One of the key roles of the Bulgarian Fw44s and DAR-3s deployed with the contingent is to carry out long-ranged spotting for counterbattery fire, as well as attacking enemy batteries with their light bombs and MGs. Although many of the planes lack radios, they'll drop colored smoke and parachute flares to signal coordinates. The planes equipped with radios instead carry 50-pound bombs and MGs to make their own attacks. It's a good thing for the Wilno rebels that they're not facing the 1939 Bulgarian army, which has new Sturmovik and Dogan ground-attack planes, rather than the Fw-44 of 1935, which are more in line with trainers than actual light bombers...

It seems like General Daskalov has severely misunderstood the quality of the enemy troops he is facing, and also wasted many of his best tactical and strategic advantages, in his haste to drive the rebels from the field. He's attacked with the leading third of his infantry, and has launched a human-wave style attack on a known enemy stronghold, despite having the one Bulgarian division that's trained for Brusilov-inspired stormtroop tactics. It sounds like he's already racked up a considerable number of casualties, so unless he wins and wins big as a result, he's going to face some harsh criticisms for mishandling his troops, possibly to the point of being dismissed to a staff position. This isn't the Great War and he should know better than to reenact it.

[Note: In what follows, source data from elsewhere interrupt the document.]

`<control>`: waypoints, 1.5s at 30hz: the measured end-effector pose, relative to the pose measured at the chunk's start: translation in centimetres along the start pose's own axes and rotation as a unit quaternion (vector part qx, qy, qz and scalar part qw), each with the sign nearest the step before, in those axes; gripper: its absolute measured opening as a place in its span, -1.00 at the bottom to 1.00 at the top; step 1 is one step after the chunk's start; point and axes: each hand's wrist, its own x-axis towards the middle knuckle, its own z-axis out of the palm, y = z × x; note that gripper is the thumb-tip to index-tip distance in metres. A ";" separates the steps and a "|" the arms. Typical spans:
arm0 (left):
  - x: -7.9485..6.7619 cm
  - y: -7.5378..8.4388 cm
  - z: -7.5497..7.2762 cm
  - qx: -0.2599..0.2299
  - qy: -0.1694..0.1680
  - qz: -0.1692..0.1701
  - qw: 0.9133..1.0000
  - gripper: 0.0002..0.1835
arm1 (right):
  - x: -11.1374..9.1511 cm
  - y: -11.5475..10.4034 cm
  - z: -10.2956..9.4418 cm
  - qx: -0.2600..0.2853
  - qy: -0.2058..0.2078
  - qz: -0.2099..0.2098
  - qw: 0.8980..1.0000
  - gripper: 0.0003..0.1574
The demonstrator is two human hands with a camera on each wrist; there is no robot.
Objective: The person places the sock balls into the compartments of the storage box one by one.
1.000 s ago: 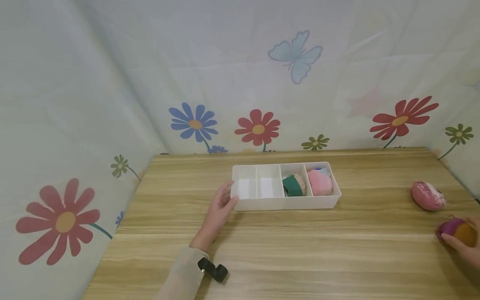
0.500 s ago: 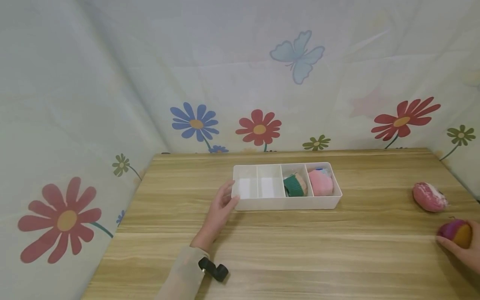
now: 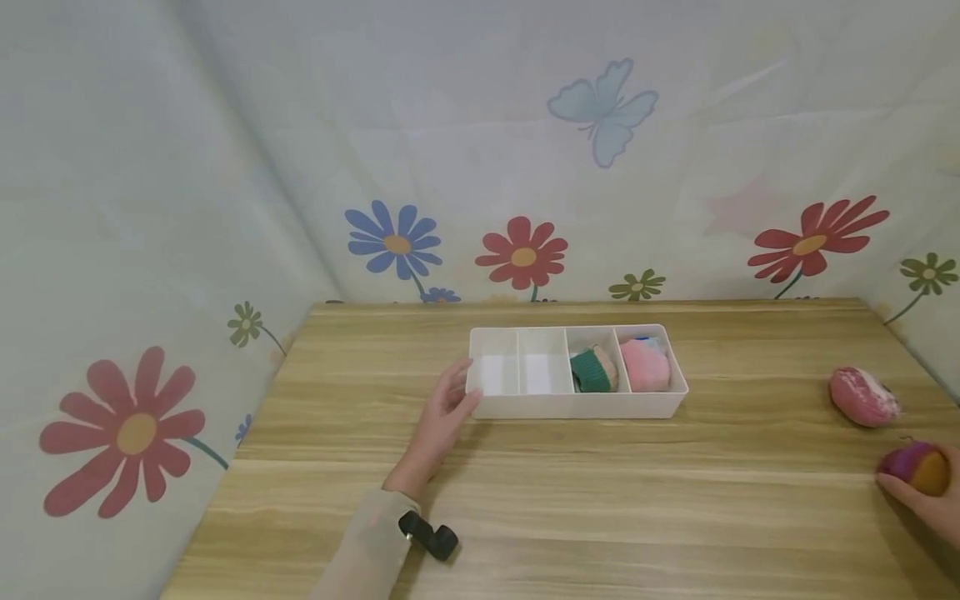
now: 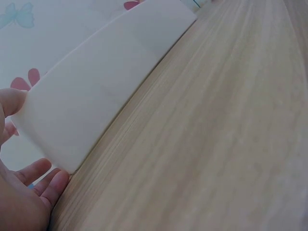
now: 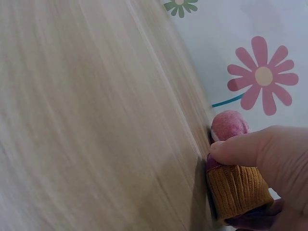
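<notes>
Right hand [image 3: 926, 496] at the lower right edge of the head view, fingers and thumb curled round a rolled sock bundle [image 3: 915, 467] — purple and orange, ribbed orange end showing in the right wrist view [image 5: 238, 192]. Whether it is still resting on the wooden table [image 3: 600, 500] or just lifted, I cannot tell; the wrist view is motion-blurred.

Left hand [image 3: 442, 417] at centre frame, fingers relaxed and nearly straight, pressed flat against the left end of the white divided tray [image 3: 577, 406]. Left wrist view shows fingertips [image 4: 45, 180] at the tray's bottom corner and the thumb at its upper edge — bracing it, not gripping.

Tray has four compartments. The two on the left hold only what looks like white labels on the floor. Third holds a green and tan sock roll [image 3: 592, 371], the rightmost a pink sock roll [image 3: 645, 367].

Another pink and white sock roll [image 3: 862, 396] lies on the table just above the held bundle in frame, well apart from the tray.

Risks, as I judge them:
- Bundle is soft and rolled; a loose grip could let it unroll in the hand.
- Tray looks light. The left hand only pushes on one end, so a bump from the right would slide or skew it.
- The pink and white roll sits close to the right hand — easy to knock toward the table's right edge.
</notes>
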 end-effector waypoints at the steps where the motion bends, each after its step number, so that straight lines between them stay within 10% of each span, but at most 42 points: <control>1: 0.0 0.0 0.0 0.000 0.000 0.000 1.000 -0.42 | 0.1 0.0 0.0 0.003 0.004 0.002 1.000 -0.12; 18: 0.0 0.0 -0.1 0.000 0.001 0.000 1.000 -0.45 | 0.3 -1.1 0.1 0.040 0.058 0.050 0.996 -0.19; 37: -0.1 -0.2 -0.2 -0.003 -0.002 -0.001 1.000 -0.41 | 0.6 -5.3 -1.2 0.047 0.075 -0.115 0.989 -0.29; 45: 0.0 -0.2 -0.1 -0.007 0.004 -0.002 1.000 -0.42 | 1.3 -7.3 -1.9 -0.030 0.036 -0.129 0.991 -0.16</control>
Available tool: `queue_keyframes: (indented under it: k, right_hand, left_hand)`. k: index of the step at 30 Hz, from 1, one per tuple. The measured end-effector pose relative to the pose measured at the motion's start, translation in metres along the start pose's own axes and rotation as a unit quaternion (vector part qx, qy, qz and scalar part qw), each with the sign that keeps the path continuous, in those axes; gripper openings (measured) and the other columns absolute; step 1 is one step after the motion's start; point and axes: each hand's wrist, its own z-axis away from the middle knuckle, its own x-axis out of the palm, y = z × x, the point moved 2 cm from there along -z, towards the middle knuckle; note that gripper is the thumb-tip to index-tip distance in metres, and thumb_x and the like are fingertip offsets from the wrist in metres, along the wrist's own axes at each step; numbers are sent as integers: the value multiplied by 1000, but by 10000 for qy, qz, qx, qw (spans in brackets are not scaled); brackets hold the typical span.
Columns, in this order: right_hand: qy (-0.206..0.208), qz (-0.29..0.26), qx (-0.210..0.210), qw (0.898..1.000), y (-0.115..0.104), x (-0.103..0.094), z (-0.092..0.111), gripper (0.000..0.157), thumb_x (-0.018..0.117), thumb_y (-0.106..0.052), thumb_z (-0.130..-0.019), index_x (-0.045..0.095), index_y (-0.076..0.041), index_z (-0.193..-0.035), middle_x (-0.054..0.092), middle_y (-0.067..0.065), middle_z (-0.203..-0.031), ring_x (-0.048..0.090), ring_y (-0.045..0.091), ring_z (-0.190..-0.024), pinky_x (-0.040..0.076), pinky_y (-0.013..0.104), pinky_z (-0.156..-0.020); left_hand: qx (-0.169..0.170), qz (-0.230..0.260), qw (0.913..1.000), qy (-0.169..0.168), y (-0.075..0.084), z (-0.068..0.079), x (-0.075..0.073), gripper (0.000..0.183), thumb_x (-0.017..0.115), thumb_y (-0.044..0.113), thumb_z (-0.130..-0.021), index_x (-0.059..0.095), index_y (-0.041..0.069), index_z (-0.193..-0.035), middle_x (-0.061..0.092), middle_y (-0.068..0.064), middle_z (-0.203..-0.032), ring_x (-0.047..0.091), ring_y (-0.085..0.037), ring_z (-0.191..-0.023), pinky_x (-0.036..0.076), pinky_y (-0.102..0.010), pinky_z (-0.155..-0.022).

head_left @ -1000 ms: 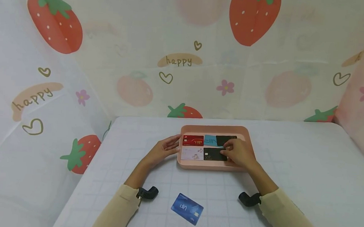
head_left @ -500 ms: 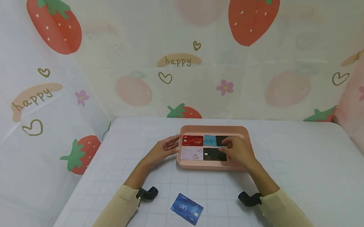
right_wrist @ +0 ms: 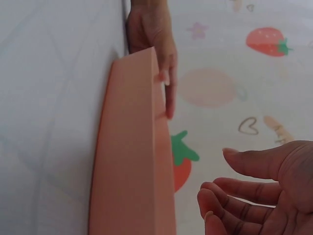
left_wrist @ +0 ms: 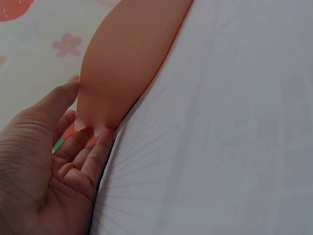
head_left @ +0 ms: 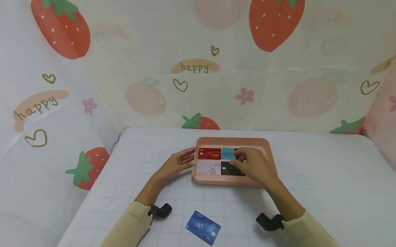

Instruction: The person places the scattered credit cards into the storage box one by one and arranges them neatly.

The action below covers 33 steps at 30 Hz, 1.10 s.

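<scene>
A pink tray lies on the white table with several cards in two rows. The cards include a red VIP card, a light blue card, a white card and a black VIP card. My right hand hovers over the tray's right half and hides the card at the back right. In the right wrist view my right hand is loosely curled and holds nothing. My left hand rests straight fingers against the tray's left edge. A dark blue card lies alone on the table between my forearms.
A strawberry-print cloth stands as a wall behind the table and along its left and right sides. The table's surface is a white gridded cloth.
My right hand has slid left across the tray and now covers more of the back black card and the light blue card's edge. The left hand and the loose blue card have not moved.
</scene>
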Motion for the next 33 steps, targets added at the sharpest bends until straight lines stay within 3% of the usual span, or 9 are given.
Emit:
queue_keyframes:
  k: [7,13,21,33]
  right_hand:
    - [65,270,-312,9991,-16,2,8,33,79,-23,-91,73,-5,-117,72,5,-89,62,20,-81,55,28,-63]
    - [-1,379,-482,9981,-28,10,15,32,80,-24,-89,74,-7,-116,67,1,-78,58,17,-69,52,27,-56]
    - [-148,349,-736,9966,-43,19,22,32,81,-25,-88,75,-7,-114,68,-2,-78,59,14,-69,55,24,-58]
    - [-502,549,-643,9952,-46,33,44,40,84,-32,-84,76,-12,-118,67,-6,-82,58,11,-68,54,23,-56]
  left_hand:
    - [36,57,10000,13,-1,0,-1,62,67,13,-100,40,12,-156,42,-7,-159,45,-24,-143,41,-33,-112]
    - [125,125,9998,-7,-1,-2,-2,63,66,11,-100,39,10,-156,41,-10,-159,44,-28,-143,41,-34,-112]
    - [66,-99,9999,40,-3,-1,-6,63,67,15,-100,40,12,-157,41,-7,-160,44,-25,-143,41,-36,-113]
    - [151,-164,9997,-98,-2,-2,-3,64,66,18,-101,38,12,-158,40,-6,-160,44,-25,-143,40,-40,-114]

Daskalov likely has made the mistake because he thought he was fighting "mere rebels". The Wilno troops have consistently proven themselves to be the equal of regulars in morale and training, if not in equipment. Daskalov has, as I see it, two options: he can likely throw in his full weight in the hope that Wilno morale will be broken (he's only got one regiment engaged at present), or he can pull back and let his artillery rain a few thousand tons of high explosive Smite to reinforce their hopeless situation, while using the infantry to pin the enemy in place. ("Find, Fix, Flank, Finish".)

320

Saturday, May 8th 2010, 12:03am

The way the Wilno's fight is one reason the German 4th & 5th Recon commanders recommended just pinning this force and moving past it: it's not the target of operations, pin it and move on to what IS the target of operations. Instead we're expending ammunition and (worse) manpower on this obstacle. But, either the recommendations didn't make it up the chain of command in time, they weren't understood, or they were ignored, no way to know which.